1998 Federal Budget Includes Increased Criminal Justice Funds

Article excerpt

Even with the balanced budget agreement, Congress and the Clinton administration again managed to increase the amount of federal money spent on criminal justice. The Department of Justice's (DOJ) 1998 federal budget grew by $1 billion to $17.5 billion, an increase of 6 percent. Funding from the Violent Crime Trust Fund increased by $750 million to $5.23 billion.

Through the DOJ budget, all facets of the criminal justice system received additional funds. State and local law enforcement assistance increased by $658 million to $4.8 billion. The most significant increase was in funding to combat juvenile crime - $489 million, $239 million of which is for crime prevention programs. An additional $250 million in the form of a Juvenile Crime Accountability Block Grant will provide funding for facility construction, state and local prosecutors, courts and technology. This grant is consistent with the provisions of the juvenile crime bill which was passed by the House in the spring of 1997.

In addition to increased spending for juvenile justice, several existing criminal justice programs also will see increased funding. The Local Law Enforcement Block Grant received $523 million; the Byrne Grant Program was set at $509 million; the Weed and Seed Program, now a freestanding program, was allotted $33.5 million. Funding was established at $173.6 million for the Office of Justice Programs. Funding for the Community Oriented Policing Services (COPS) was set at $1.4 billion. The Violence Against Women Initiative received $270.75 million, an increase of $74.25 million.
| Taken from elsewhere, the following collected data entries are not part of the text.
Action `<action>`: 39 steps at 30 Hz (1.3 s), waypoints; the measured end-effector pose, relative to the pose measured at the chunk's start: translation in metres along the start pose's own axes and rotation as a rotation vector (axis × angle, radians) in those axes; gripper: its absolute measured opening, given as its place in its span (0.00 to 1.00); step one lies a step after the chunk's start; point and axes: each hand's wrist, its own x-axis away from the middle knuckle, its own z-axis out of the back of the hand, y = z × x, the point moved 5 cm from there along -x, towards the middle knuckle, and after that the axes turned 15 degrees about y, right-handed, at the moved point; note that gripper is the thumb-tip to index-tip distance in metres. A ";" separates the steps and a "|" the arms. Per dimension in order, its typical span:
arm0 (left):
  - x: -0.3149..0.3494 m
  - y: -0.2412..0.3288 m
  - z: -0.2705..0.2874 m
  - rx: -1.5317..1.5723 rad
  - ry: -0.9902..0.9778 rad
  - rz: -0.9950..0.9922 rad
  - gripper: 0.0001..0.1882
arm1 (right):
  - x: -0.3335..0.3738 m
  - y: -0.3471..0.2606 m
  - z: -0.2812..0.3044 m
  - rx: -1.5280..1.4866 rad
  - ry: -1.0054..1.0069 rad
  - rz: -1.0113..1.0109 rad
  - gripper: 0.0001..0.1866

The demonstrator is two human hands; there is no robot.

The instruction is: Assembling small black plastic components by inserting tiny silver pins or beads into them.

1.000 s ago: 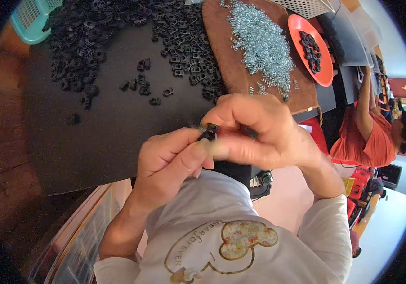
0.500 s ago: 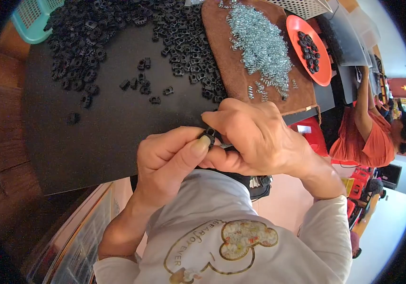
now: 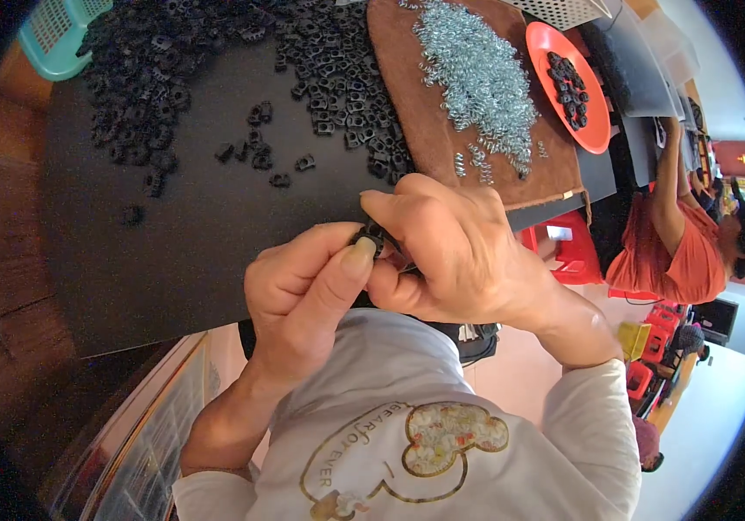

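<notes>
Your left hand [image 3: 303, 286] and right hand [image 3: 446, 252] meet at the near edge of the black table mat [image 3: 190, 243], both closed around one small black plastic clip [image 3: 370, 239]: left thumb pressed on it, right fingers curled over it. Beyond your hands on the mat lies the heap of black plastic clips [image 3: 216, 69]. Right of that heap, a pile of small silver metal springs [image 3: 476, 74] rests on a brown cloth [image 3: 424, 130], with a round orange plate [image 3: 576, 87] further right.

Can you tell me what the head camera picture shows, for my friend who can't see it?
Two hands, the left hand and right hand, pinch one small black part together over a black table. Farther back lie a heap of black parts, silver springs on a brown mat, and an orange plate.
</notes>
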 end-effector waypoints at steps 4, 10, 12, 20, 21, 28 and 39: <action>0.002 -0.004 0.003 -0.022 0.058 0.021 0.09 | 0.002 -0.002 -0.005 -0.011 0.073 0.061 0.15; 0.004 -0.004 0.005 0.005 0.083 0.006 0.09 | 0.002 -0.006 -0.004 -0.025 0.085 0.125 0.15; 0.005 -0.002 0.005 0.022 0.100 0.032 0.09 | -0.001 -0.005 0.000 -0.015 0.054 0.091 0.20; 0.006 -0.003 0.004 0.016 0.075 0.038 0.09 | 0.003 -0.004 0.003 0.034 0.076 0.196 0.22; 0.007 -0.002 0.003 -0.033 0.046 -0.016 0.09 | 0.005 -0.006 0.004 0.029 0.063 0.202 0.22; 0.005 0.009 -0.008 -0.178 -0.067 -0.001 0.09 | 0.009 0.007 0.022 0.014 0.058 0.101 0.14; 0.006 -0.003 -0.009 -0.054 -0.108 0.097 0.13 | 0.047 0.187 0.164 0.443 0.178 -0.706 0.20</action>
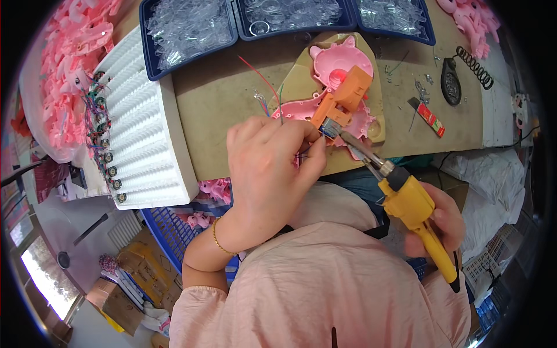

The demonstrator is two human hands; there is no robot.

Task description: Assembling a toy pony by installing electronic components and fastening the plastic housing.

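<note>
My right hand (444,220) grips a yellow soldering gun (409,203), its metal tip angled up and left toward a small part at the lower end of an orange plastic piece (353,88). My left hand (270,162) is closed, thumb and forefinger pinched beside that same spot. Whatever lies between those fingertips is too small to make out. The orange piece sits over an open pink toy shell (342,58), which rests in a tan shaped holder (376,69). A red wire (255,71) sticks up beyond my left hand, with more thin wires near my knuckles.
Dark blue bins (237,23) of clear plastic parts line the far edge. At left stand a white ribbed foam tray (142,133), wired parts along its side, and a bag of pink parts (64,87). A red-handled tool (429,120) and a black oval object (451,82) lie right.
</note>
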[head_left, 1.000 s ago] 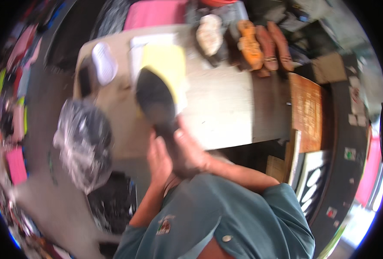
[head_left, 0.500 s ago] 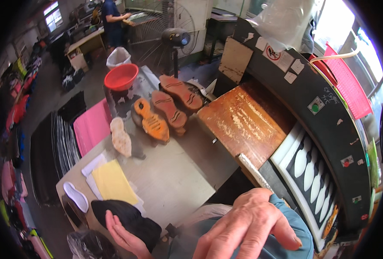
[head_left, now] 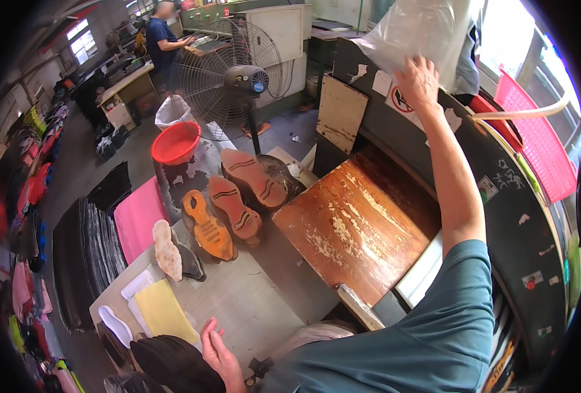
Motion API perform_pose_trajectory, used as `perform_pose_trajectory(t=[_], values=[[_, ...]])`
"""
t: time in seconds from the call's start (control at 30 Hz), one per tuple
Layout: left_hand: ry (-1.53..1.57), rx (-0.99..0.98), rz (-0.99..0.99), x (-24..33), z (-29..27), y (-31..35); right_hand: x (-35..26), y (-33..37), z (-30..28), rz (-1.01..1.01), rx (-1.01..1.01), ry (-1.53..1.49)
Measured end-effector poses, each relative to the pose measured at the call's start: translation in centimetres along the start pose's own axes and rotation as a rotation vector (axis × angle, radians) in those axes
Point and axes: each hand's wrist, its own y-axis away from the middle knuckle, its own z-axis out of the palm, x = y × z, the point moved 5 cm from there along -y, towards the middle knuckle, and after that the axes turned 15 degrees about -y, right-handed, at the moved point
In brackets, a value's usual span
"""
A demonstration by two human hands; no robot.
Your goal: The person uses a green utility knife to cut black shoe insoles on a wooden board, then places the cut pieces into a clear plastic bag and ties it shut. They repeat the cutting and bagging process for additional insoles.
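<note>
My right arm is stretched out over the dark machine panel [head_left: 464,144]. At its end my right hand [head_left: 419,84] is at the lower edge of a clear plastic bag [head_left: 428,33], its fingers somewhat apart against the film; no firm hold shows. Low at the front, my left hand [head_left: 219,352] is open, palm turned inward and fingers lightly bent. Right beside it lie black, sole-shaped pieces [head_left: 172,363], partly cut off by the lower edge. A white sole-shaped piece [head_left: 115,325] sits just beyond them, near yellow sheets [head_left: 164,310].
Several shoe-sole moulds, among them an orange one [head_left: 208,226] and a reddish one [head_left: 236,206], lie on the table [head_left: 257,288]. A worn wooden board [head_left: 356,223] is in the machine opening. Behind stand a red basin [head_left: 176,143] and a fan [head_left: 244,82]. A person [head_left: 164,42] works far back.
My right hand has gone from low in front of me up and away to the plastic bag. My left hand has shifted slightly right, its fingers more bent. The whole view has turned somewhat.
</note>
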Motion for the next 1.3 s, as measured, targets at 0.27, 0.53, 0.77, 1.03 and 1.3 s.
perform_pose_trajectory(t=[0.27,0.53,0.77,1.03,1.3], values=[[-0.104,-0.015,0.018,0.9,2.1,-0.2,5.5,-0.2,2.6,-0.014,0.117,-0.226],[-0.054,-0.080,0.146,2.9,4.2,-0.9,1.8,-2.1,-1.2,-0.217,0.153,-0.224],[0.244,-0.459,-0.011,5.6,8.0,-1.4,-13.6,6.1,-6.8,-0.622,0.038,-0.685],[0.835,-0.657,-0.413,6.7,11.6,-2.9,-30.1,32.4,-16.8,-0.834,-0.639,-1.449],[0.310,-0.325,-0.406,0.5,2.1,0.3,-31.6,35.1,-15.1,-0.432,-0.837,-1.648]])
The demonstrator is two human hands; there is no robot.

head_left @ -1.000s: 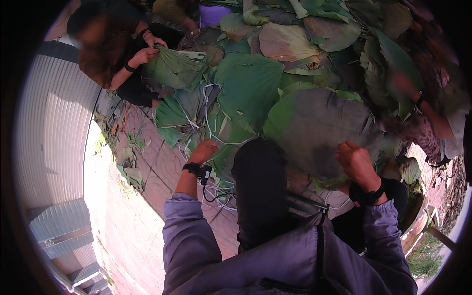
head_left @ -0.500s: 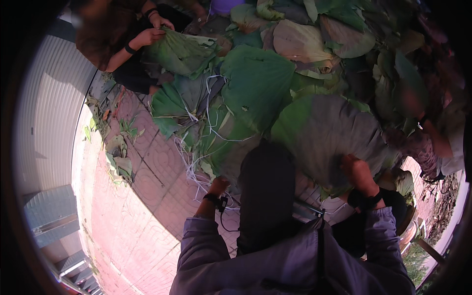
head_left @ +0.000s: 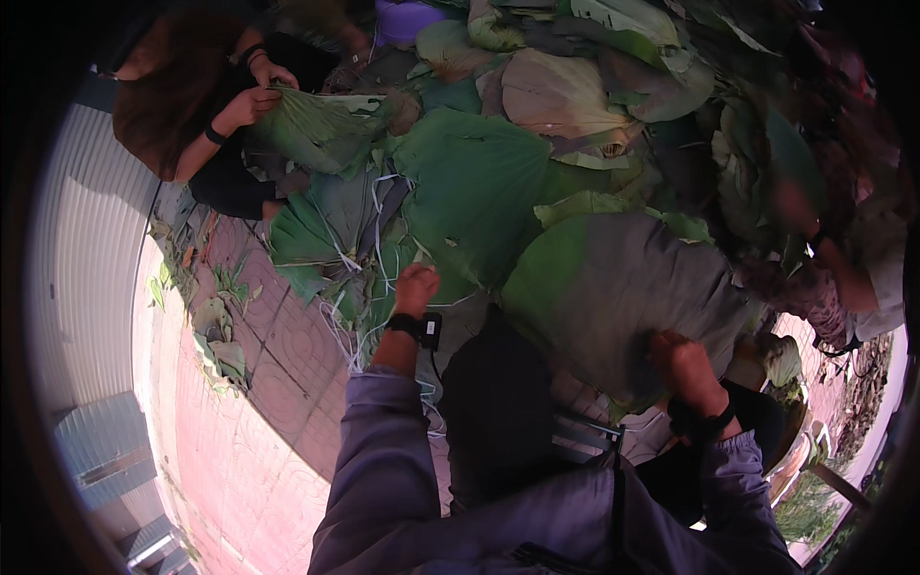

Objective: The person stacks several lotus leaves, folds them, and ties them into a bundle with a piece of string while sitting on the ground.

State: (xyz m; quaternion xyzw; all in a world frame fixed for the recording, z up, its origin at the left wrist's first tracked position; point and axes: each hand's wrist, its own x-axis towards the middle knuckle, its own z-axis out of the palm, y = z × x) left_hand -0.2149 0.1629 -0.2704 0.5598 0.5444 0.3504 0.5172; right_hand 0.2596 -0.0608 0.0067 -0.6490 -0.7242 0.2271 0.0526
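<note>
A broad round lotus leaf [head_left: 623, 297], bright green on its left side and dull grey-green elsewhere, lies spread before my right knee. Against its near right part rests my right hand [head_left: 688, 369], fingers curled in; what they may hold is hidden. My left hand [head_left: 416, 287] is closed over the near edge of the leaf pile, and something small and pale shows at its fingertips. Just beyond it lies a dark green lotus leaf [head_left: 474, 187]. White string [head_left: 381, 225] trails over a folded leaf bundle [head_left: 311, 230] to the left.
A co-worker's hands [head_left: 259, 91] hold a green leaf [head_left: 321, 134] at the far left. More leaves, some brownish [head_left: 565, 91], are heaped at the back. Another person's arm [head_left: 843, 273] is at the right. Leaf scraps [head_left: 220, 345] lie on the paving [head_left: 278, 335].
My left hand has moved forward from beside my knee to the leaf pile. My right hand stays at the large leaf. The whole view has shifted slightly.
</note>
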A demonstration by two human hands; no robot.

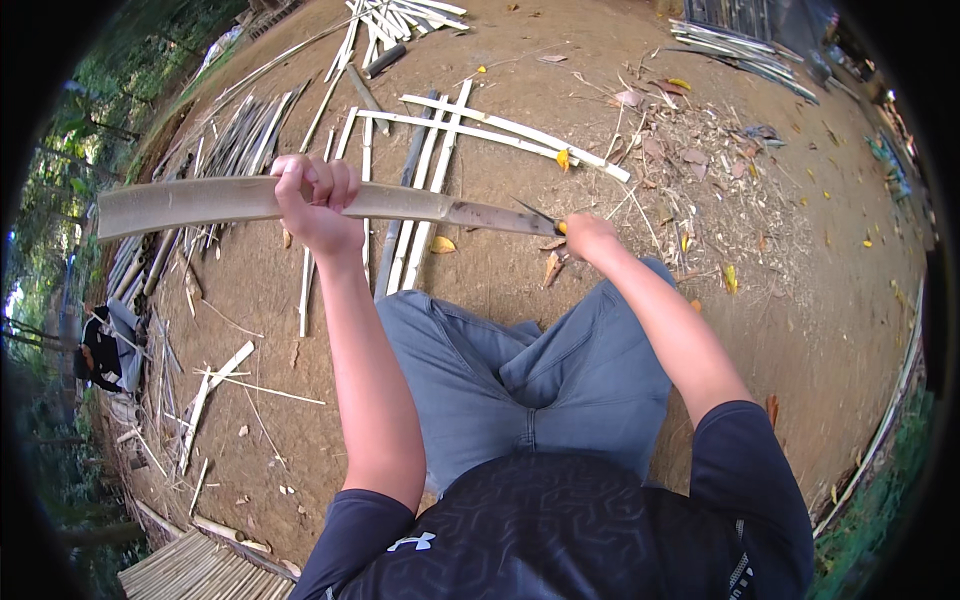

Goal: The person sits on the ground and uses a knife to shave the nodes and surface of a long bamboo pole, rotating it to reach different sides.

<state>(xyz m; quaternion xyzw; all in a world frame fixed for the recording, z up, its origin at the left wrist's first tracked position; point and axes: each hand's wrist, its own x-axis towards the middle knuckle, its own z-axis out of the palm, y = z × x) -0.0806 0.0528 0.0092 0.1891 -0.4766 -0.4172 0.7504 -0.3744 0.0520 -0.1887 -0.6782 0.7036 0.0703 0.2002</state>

Specific corrections-related funding also showed significant increases. State prison grants increased by $56 million to $720.5 million. $525.5 million was allocated for the Violent Offender and Truth in Sentencing programs. Funding for State Prisoner Drug Treatment programs increased by more than 100 percent to $63 million. The amount of money available to the states for housing criminal aliens increased by $85 million, to $585 million.

The Federal Bureau of Prisons (BOP) was funded at $2.847 billion. …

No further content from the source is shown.